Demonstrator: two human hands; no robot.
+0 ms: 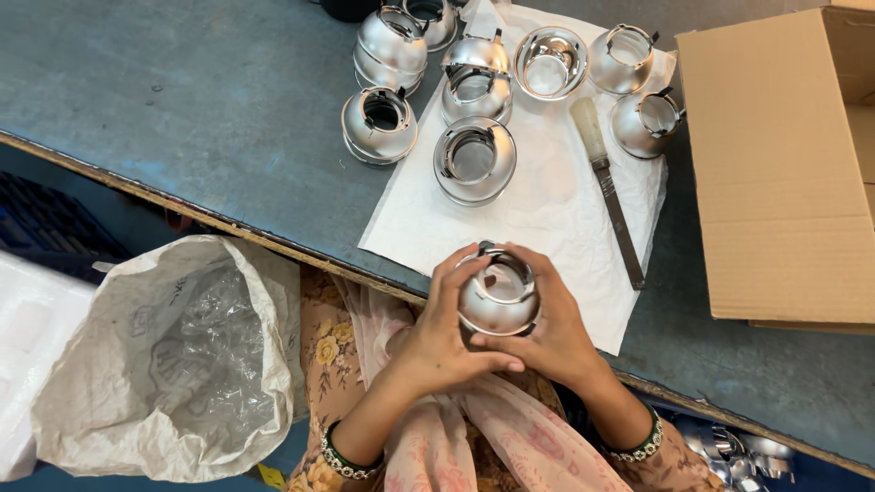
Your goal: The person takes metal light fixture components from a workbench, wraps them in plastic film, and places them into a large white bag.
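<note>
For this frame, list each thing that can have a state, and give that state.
Left hand: clasping the held chrome cup.
Right hand: clasping the same cup.
Held chrome cup: lifted over the table edge, opening up.
Chrome cups on the table: set down, some stacked.
Brush: lying flat on the white sheet.
Cardboard box: flap open.
White sack: mouth open, clear plastic liner inside.

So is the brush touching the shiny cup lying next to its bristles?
Apart. The head view shows a strip of white sheet between the brush bristles and the nearest shiny cup.
</note>
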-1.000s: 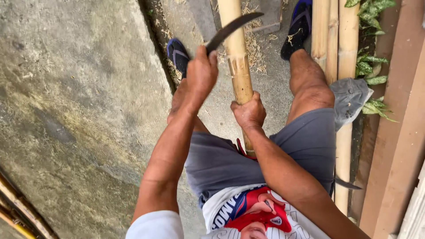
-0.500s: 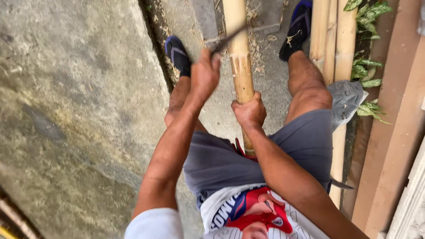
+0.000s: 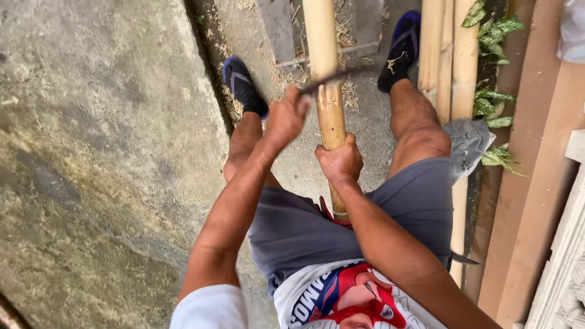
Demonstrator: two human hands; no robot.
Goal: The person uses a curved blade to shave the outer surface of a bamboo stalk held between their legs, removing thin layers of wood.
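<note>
Left hand (image 3: 286, 119): closed around the handle of a dark curved blade (image 3: 338, 76), knuckles up, just left of the pole.
Blade: lies crosswise against the bamboo pole (image 3: 326, 91), its edge touching the pole's front face; blurred, so the exact shape is hard to tell.
Right hand (image 3: 340, 161): wrapped tight around the bamboo pole, below the blade and just above the person's lap.
Bamboo pole: pale yellow, runs between the person's knees from the lap up to the top edge of the view, tilted slightly left.
Feet: in blue flip-flops (image 3: 244, 85), one on each side of the pole, on the concrete floor (image 3: 91, 152).
Shavings (image 3: 350, 94): thin dry strips scattered on the floor around the pole.
Spare bamboo poles (image 3: 454, 55): lying side by side to the right of the right leg, next to green leaves (image 3: 490, 36).
Grey cloth (image 3: 466, 143): draped just beside the right knee, over the spare poles.
Clothing: grey shorts (image 3: 304, 231), a white shirt with red and blue print.
</note>
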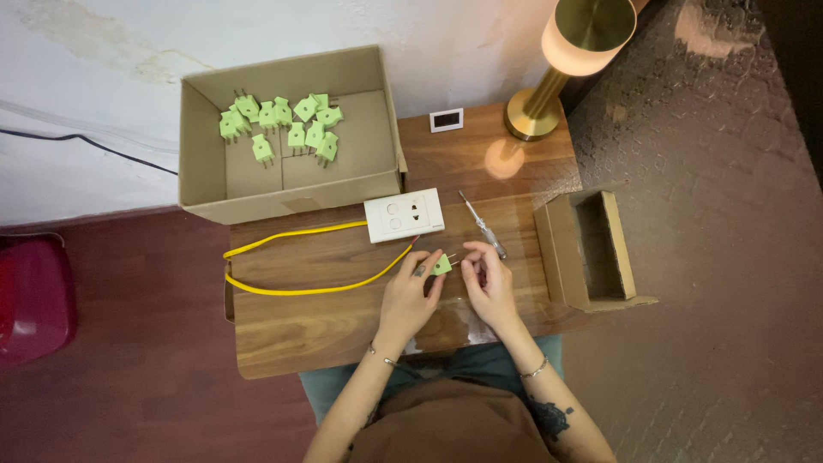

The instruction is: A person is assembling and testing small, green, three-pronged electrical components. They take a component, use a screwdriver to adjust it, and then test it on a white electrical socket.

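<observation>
At the far left a dark red stool (34, 296) stands on the floor, well apart from the wooden counter (291, 334). On the counter's back left corner sits a large open cardboard box (206, 184) holding a loose cluster of pale green plugs (283, 127), about a dozen, lying toward its rear half at mixed angles. A yellow cable (300, 290) loops out from under the box's front edge and runs right to a white socket plate (404, 215) that lies flat just in front of the box.

Near the counter's middle, the left hand (408, 296) pinches a single green plug (441, 265) between thumb and fingertips, its grip clamped on the plug's body. The plug is held just above the counter, in front of the socket plate, with its long axis running roughly left to right and its prongs pointing right toward the other hand. The right hand (490, 285) meets it there, fingertips drawn together at the prong end; whether they actually pinch the prongs or only touch them is hard to tell from this height.

Just behind the right hand a screwdriver (482, 225) lies diagonally on the counter. Farther back stand a small white framed card (447, 120) and a brass lamp (561, 64). At the right edge a smaller open cardboard box (591, 249) rests on the counter, its dark inside showing no contents.
</observation>
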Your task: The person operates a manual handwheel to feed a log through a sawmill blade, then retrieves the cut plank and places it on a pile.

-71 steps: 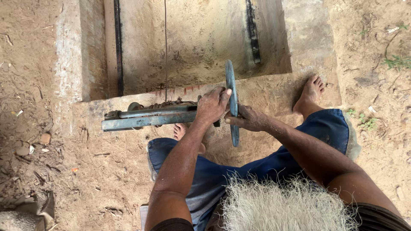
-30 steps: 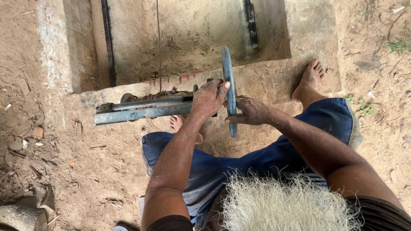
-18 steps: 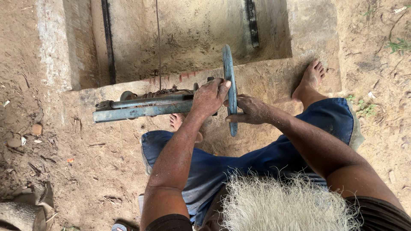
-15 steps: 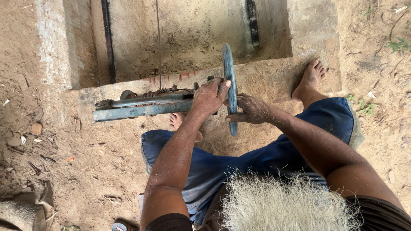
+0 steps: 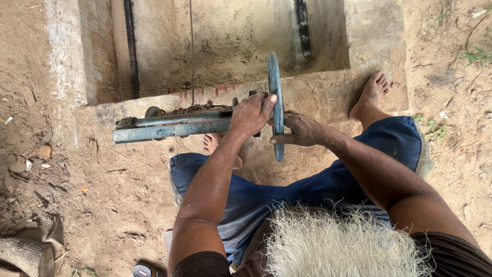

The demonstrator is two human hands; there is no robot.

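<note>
A blue-grey metal wheel (image 5: 275, 87) stands on edge at the end of a long blue metal frame (image 5: 169, 128) that lies across a concrete ledge. My left hand (image 5: 251, 113) grips the wheel's rim near the hub, fingers curled over it. My right hand (image 5: 297, 128) holds the rim's lower part from the right side. A bundle of pale fibre (image 5: 343, 246) rests at my waist, over my blue shorts (image 5: 307, 190).
A concrete pit (image 5: 225, 41) with two dark vertical rails and a thin cord lies beyond the ledge. My bare feet (image 5: 371, 95) rest on sandy ground. Stones and debris (image 5: 31, 159) lie at left, and a sack-like object (image 5: 25, 251) sits at bottom left.
The view has shifted slightly; both hands stay on the wheel, in nearly the same grip.
</note>
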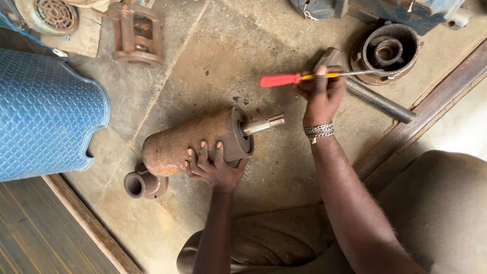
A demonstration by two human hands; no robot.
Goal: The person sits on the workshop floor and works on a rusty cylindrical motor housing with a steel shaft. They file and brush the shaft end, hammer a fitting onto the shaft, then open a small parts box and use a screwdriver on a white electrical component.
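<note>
At frame centre the left hand (pixel 215 170) presses the rusty cylindrical motor housing (pixel 195 142) steady; the right hand (pixel 322 96), clamped on the red-handled screwdriver (pixel 304 77), should work squarely.

Rusty, rough metal cylinder (pixel 190 142); its shaft (pixel 264 123) is smoother, brighter steel. Above it, the screwdriver (pixel 304 77) has a glossy red plastic handle.
</note>
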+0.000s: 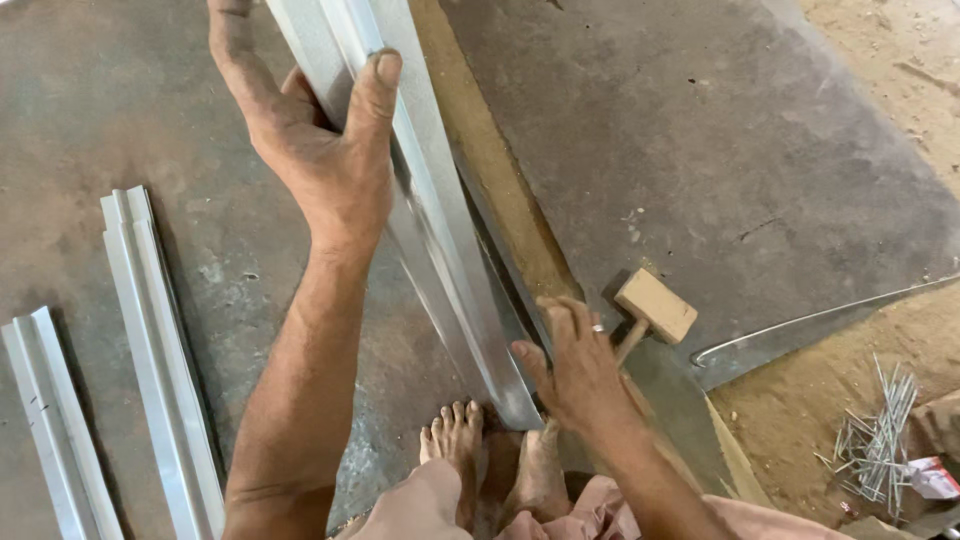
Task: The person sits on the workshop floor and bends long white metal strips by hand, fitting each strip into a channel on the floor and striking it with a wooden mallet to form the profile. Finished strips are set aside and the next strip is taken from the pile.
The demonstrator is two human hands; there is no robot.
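Note:
A long folded strip of shiny sheet metal [440,250] runs from the top centre down toward my feet. My left hand [320,150] grips it high up, thumb hooked over its edge. My right hand [575,365] rests against the strip's lower end with fingers spread, a ring on one finger. A wooden mallet [655,308] lies just right of my right hand, its handle hidden behind the hand. My bare foot [455,440] stands by the strip's lower end.
Two more folded metal strips [160,360] [50,420] lie on the grey metal sheet floor at the left. A wooden beam [500,170] lies under the held strip. A bundle of thin wire pieces [875,440] sits on sandy ground at right, beside a curved wire [820,318].

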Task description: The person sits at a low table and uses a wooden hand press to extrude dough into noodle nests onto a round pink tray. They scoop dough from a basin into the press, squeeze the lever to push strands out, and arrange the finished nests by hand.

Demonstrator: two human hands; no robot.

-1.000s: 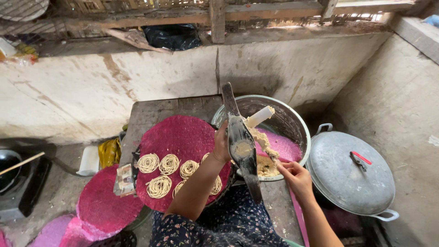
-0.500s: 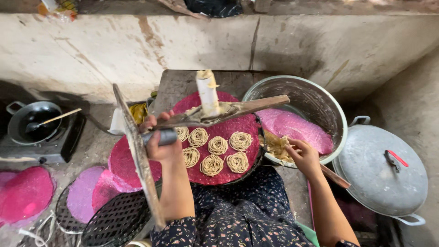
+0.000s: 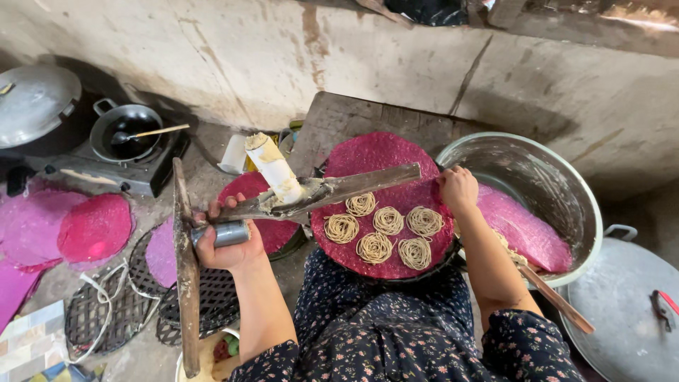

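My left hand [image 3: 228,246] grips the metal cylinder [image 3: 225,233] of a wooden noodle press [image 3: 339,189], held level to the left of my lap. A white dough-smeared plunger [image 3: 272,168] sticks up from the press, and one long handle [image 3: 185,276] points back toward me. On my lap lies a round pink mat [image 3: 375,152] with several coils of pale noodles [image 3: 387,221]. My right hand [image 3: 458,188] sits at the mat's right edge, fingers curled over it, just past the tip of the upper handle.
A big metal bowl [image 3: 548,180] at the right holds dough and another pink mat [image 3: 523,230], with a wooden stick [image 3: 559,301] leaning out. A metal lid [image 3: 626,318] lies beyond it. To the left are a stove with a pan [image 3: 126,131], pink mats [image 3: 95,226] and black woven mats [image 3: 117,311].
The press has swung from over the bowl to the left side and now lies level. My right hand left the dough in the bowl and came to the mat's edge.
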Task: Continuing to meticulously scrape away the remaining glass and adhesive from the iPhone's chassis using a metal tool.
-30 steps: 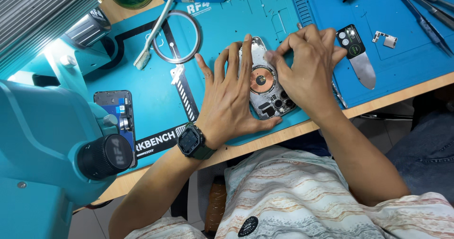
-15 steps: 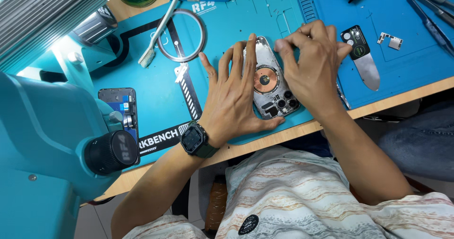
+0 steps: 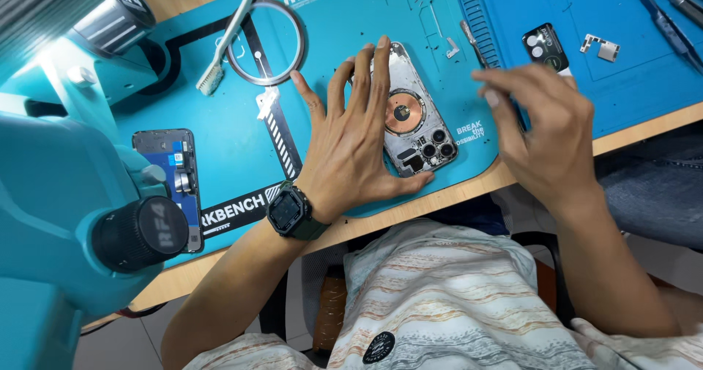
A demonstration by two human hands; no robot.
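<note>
The phone shell point(image 3: 414, 117) lies opened near the worktop's front edge, its inside parts showing. The left hand point(image 3: 359, 136) presses flat on it, fingers spread. The right hand point(image 3: 545, 132) hovers beside, fingers curled, maybe empty.

My left hand point(image 3: 359, 139) lies flat, palm down, fingers spread and pointing away from me, the thumb stretched out to the right. Its wrist is straight and the forearm runs back toward my body at the lower left. My right hand point(image 3: 545, 132) hovers, slightly blurred, fingers loosely curled and pointing left, empty, wrist bent.
</note>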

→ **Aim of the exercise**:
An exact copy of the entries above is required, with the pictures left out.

→ **Output below**:
Demonstrator: two human hands; no robot.
+0 ms: 
Your goal: The person takes metal light fixture components from a workbench, wraps them in plastic film, and places them into a large white bag.
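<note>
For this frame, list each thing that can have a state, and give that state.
Left hand: clasping the held chrome cup.
Right hand: clasping the same cup.
Held chrome cup: lifted over the table edge, opening up.
Chrome cups on the table: set down, some stacked.
Brush: lying flat on the white sheet.
Cardboard box: flap open.
White sack: mouth open, clear plastic liner inside.

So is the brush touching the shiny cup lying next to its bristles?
Apart. The head view shows a strip of white sheet between the brush bristles and the nearest shiny cup.
</note>
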-1.000s: 
-0.500s: 
+0.000s: 
Demonstrator: two human hands; no robot.
Goal: The person uses a curved blade to shave the outer surface of a bamboo stalk held between their legs, removing thin layers of wood.
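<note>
Left hand (image 3: 286, 119): closed around the handle of a dark curved blade (image 3: 338, 76), knuckles up, just left of the pole.
Blade: lies crosswise against the bamboo pole (image 3: 326, 91), its edge touching the pole's front face; blurred, so the exact shape is hard to tell.
Right hand (image 3: 340, 161): wrapped tight around the bamboo pole, below the blade and just above the person's lap.
Bamboo pole: pale yellow, runs between the person's knees from the lap up to the top edge of the view, tilted slightly left.
Feet: in blue flip-flops (image 3: 244, 85), one on each side of the pole, on the concrete floor (image 3: 91, 152).
Shavings (image 3: 350, 94): thin dry strips scattered on the floor around the pole.
Spare bamboo poles (image 3: 454, 55): lying side by side to the right of the right leg, next to green leaves (image 3: 490, 36).
Grey cloth (image 3: 466, 143): draped just beside the right knee, over the spare poles.
Clothing: grey shorts (image 3: 304, 231), a white shirt with red and blue print.
</note>
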
The instruction is: A person is assembling and testing small, green, three-pronged electrical components. They take a component, use a screwdriver to adjust it, and then test it on a white electrical socket.

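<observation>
At the far left a dark red stool (34, 296) stands on the floor, well apart from the wooden counter (291, 334). On the counter's back left corner sits a large open cardboard box (206, 184) holding a loose cluster of pale green plugs (283, 127), about a dozen, lying toward its rear half at mixed angles. A yellow cable (300, 290) loops out from under the box's front edge and runs right to a white socket plate (404, 215) that lies flat just in front of the box.

Near the counter's middle, the left hand (408, 296) pinches a single green plug (441, 265) between thumb and fingertips, its grip clamped on the plug's body. The plug is held just above the counter, in front of the socket plate, with its long axis running roughly left to right and its prongs pointing right toward the other hand. The right hand (490, 285) meets it there, fingertips drawn together at the prong end; whether they actually pinch the prongs or only touch them is hard to tell from this height.

Just behind the right hand a screwdriver (482, 225) lies diagonally on the counter. Farther back stand a small white framed card (447, 120) and a brass lamp (561, 64). At the right edge a smaller open cardboard box (591, 249) rests on the counter, its dark inside showing no contents.
</observation>
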Your task: The person operates a manual handwheel to feed a log through a sawmill blade, then retrieves the cut plank and places it on a pile.

-71 steps: 
-30 steps: 
-18 steps: 
-15 steps: 
+0 steps: 

The demonstrator is two human hands; there is no robot.

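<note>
A blue-grey metal wheel (image 5: 275, 87) stands on edge at the end of a long blue metal frame (image 5: 169, 128) that lies across a concrete ledge. My left hand (image 5: 251, 113) grips the wheel's rim near the hub, fingers curled over it. My right hand (image 5: 297, 128) holds the rim's lower part from the right side. A bundle of pale fibre (image 5: 343, 246) rests at my waist, over my blue shorts (image 5: 307, 190).
A concrete pit (image 5: 225, 41) with two dark vertical rails and a thin cord lies beyond the ledge. My bare feet (image 5: 371, 95) rest on sandy ground. Stones and debris (image 5: 31, 159) lie at left, and a sack-like object (image 5: 25, 251) sits at bottom left.
The view has shifted slightly; both hands stay on the wheel, in nearly the same grip.
</note>
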A demonstration by two human hands; no robot.
Goal: The person sits on the workshop floor and works on a rusty cylindrical motor housing with a steel shaft. They file and brush the shaft end, hammer a fitting onto the shaft, then open a small parts box and use a screwdriver on a white electrical component.
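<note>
At frame centre the left hand (pixel 215 170) presses the rusty cylindrical motor housing (pixel 195 142) steady; the right hand (pixel 322 96), clamped on the red-handled screwdriver (pixel 304 77), should work squarely.

Rusty, rough metal cylinder (pixel 190 142); its shaft (pixel 264 123) is smoother, brighter steel. Above it, the screwdriver (pixel 304 77) has a glossy red plastic handle.
</note>
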+0.000s: 
Task: The person sits on the workshop floor and bends long white metal strips by hand, fitting each strip into a channel on the floor and striking it with a wooden mallet to form the profile. Finished strips are set aside and the next strip is taken from the pile.
The demonstrator is two human hands; there is no robot.
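Note:
A long folded strip of shiny sheet metal [440,250] runs from the top centre down toward my feet. My left hand [320,150] grips it high up, thumb hooked over its edge. My right hand [575,365] rests against the strip's lower end with fingers spread, a ring on one finger. A wooden mallet [655,308] lies just right of my right hand, its handle hidden behind the hand. My bare foot [455,440] stands by the strip's lower end.
Two more folded metal strips [160,360] [50,420] lie on the grey metal sheet floor at the left. A wooden beam [500,170] lies under the held strip. A bundle of thin wire pieces [875,440] sits on sandy ground at right, beside a curved wire [820,318].
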
Task description: The person sits at a low table and uses a wooden hand press to extrude dough into noodle nests onto a round pink tray. They scoop dough from a basin into the press, squeeze the lever to push strands out, and arrange the finished nests by hand.

Demonstrator: two human hands; no robot.

-1.000s: 
-0.500s: 
+0.000s: 

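My left hand [image 3: 228,246] grips the metal cylinder [image 3: 225,233] of a wooden noodle press [image 3: 339,189], held level to the left of my lap. A white dough-smeared plunger [image 3: 272,168] sticks up from the press, and one long handle [image 3: 185,276] points back toward me. On my lap lies a round pink mat [image 3: 375,152] with several coils of pale noodles [image 3: 387,221]. My right hand [image 3: 458,188] sits at the mat's right edge, fingers curled over it, just past the tip of the upper handle.
A big metal bowl [image 3: 548,180] at the right holds dough and another pink mat [image 3: 523,230], with a wooden stick [image 3: 559,301] leaning out. A metal lid [image 3: 626,318] lies beyond it. To the left are a stove with a pan [image 3: 126,131], pink mats [image 3: 95,226] and black woven mats [image 3: 117,311].
The press has swung from over the bowl to the left side and now lies level. My right hand left the dough in the bowl and came to the mat's edge.
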Task: Continuing to meticulously scrape away the remaining glass and adhesive from the iPhone's chassis using a metal tool.
-30 steps: 
-15 steps: 
+0 steps: 
A demonstration by two human hands; no robot.
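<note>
The phone shell point(image 3: 414, 117) lies opened near the worktop's front edge, its inside parts showing. The left hand point(image 3: 359, 136) presses flat on it, fingers spread. The right hand point(image 3: 545, 132) hovers beside, fingers curled, maybe empty.

My left hand point(image 3: 359, 139) lies flat, palm down, fingers spread and pointing away from me, the thumb stretched out to the right. Its wrist is straight and the forearm runs back toward my body at the lower left. My right hand point(image 3: 545, 132) hovers, slightly blurred, fingers loosely curled and pointing left, empty, wrist bent.
</note>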

Output for the exercise is complete.